#### [What is required]
Strip out all images, then restate the data verbatim.

#### [Supplied data]
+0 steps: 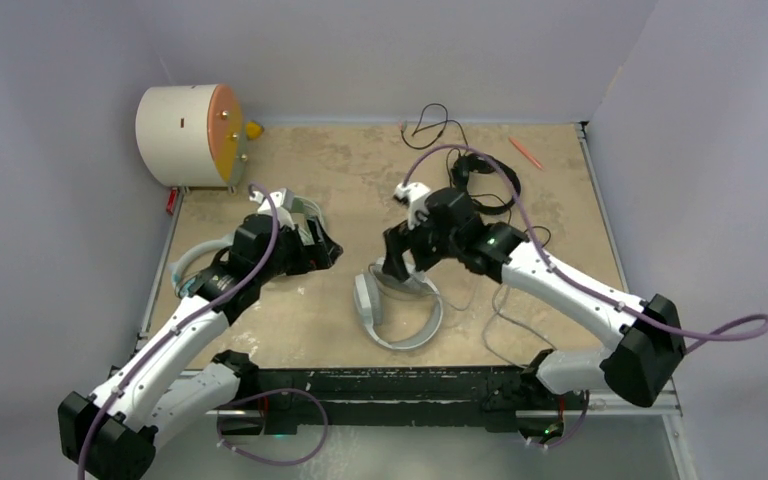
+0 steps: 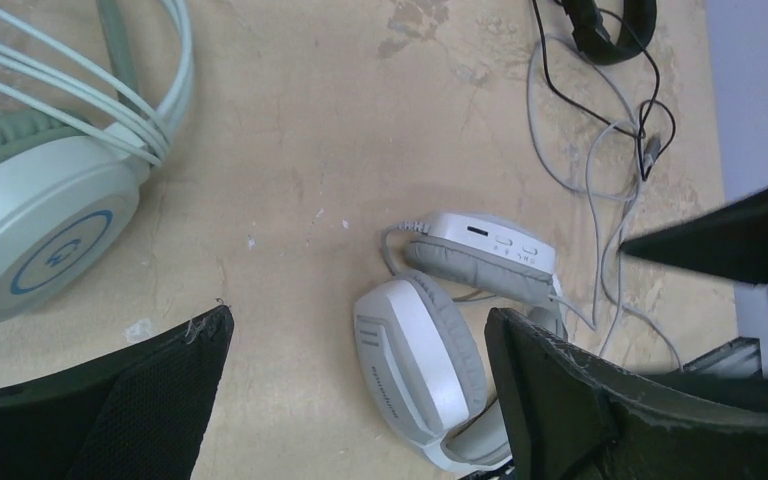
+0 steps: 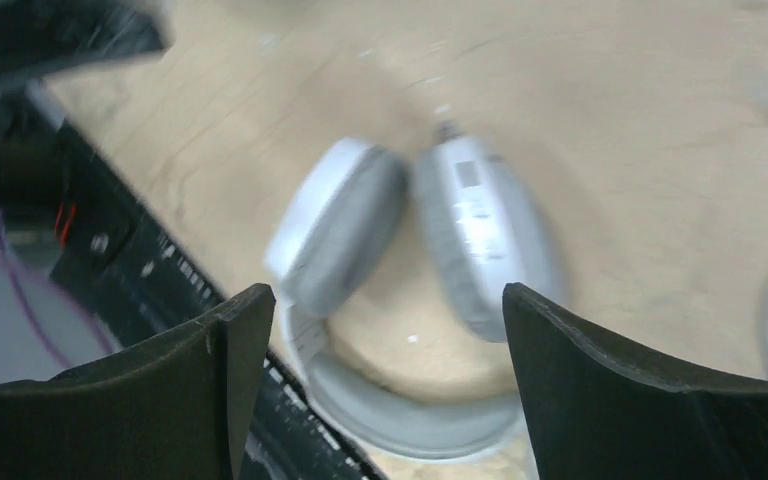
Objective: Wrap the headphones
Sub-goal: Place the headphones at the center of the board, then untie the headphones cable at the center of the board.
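The white-and-grey headphones (image 1: 397, 312) lie on the table in front of the arm bases, ear cups folded together, with their grey cable (image 1: 505, 330) trailing to the right. My right gripper (image 1: 400, 265) hovers open just above them, and in the right wrist view the blurred cups (image 3: 480, 230) lie below the open jaws (image 3: 388, 295). My left gripper (image 1: 325, 245) is open to their left and holds nothing; its wrist view (image 2: 360, 320) shows the white cups (image 2: 425, 360) beneath. The mint-green headphones (image 2: 40, 230) lie partly under the left arm (image 1: 185, 265). Black headphones (image 1: 480, 185) rest behind the right gripper.
A cream drum with an orange face (image 1: 185, 135) stands at the back left corner. An orange pen (image 1: 525, 152) lies at the back right. A thin black cable (image 1: 430, 120) loops near the back wall. The black rail (image 1: 390, 385) runs along the table's near edge.
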Motion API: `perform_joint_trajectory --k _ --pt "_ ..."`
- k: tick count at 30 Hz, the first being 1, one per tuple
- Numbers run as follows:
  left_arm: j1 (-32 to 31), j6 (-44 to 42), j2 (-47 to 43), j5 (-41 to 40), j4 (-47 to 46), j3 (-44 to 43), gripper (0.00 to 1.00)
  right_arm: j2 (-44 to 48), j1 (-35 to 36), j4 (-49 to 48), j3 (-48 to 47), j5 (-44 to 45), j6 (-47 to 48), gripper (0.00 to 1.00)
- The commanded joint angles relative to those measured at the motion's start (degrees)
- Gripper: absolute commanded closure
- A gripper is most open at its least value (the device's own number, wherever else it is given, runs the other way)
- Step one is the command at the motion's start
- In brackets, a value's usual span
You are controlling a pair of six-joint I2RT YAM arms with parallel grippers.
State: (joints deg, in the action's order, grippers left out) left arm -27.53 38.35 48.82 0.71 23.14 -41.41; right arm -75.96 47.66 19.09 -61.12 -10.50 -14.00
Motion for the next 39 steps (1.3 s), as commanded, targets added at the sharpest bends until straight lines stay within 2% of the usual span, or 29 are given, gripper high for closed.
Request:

#### [Problem solution]
+0 steps: 
+0 steps: 
+0 steps: 
Objective: Wrap the headphones
Sub-goal: Place the headphones at the center of the board, then untie the headphones cable at the center of the board.
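The white-and-grey headphones (image 1: 397, 312) lie on the table in front of the arm bases, ear cups folded together, with their grey cable (image 1: 505, 330) trailing to the right. My right gripper (image 1: 400, 265) hovers open just above them, and in the right wrist view the blurred cups (image 3: 480, 230) lie below the open jaws (image 3: 388, 295). My left gripper (image 1: 325, 245) is open to their left and holds nothing; its wrist view (image 2: 360, 320) shows the white cups (image 2: 425, 360) beneath. The mint-green headphones (image 2: 40, 230) lie partly under the left arm (image 1: 185, 265). Black headphones (image 1: 480, 185) rest behind the right gripper.
A cream drum with an orange face (image 1: 185, 135) stands at the back left corner. An orange pen (image 1: 525, 152) lies at the back right. A thin black cable (image 1: 430, 120) loops near the back wall. The black rail (image 1: 390, 385) runs along the table's near edge.
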Motion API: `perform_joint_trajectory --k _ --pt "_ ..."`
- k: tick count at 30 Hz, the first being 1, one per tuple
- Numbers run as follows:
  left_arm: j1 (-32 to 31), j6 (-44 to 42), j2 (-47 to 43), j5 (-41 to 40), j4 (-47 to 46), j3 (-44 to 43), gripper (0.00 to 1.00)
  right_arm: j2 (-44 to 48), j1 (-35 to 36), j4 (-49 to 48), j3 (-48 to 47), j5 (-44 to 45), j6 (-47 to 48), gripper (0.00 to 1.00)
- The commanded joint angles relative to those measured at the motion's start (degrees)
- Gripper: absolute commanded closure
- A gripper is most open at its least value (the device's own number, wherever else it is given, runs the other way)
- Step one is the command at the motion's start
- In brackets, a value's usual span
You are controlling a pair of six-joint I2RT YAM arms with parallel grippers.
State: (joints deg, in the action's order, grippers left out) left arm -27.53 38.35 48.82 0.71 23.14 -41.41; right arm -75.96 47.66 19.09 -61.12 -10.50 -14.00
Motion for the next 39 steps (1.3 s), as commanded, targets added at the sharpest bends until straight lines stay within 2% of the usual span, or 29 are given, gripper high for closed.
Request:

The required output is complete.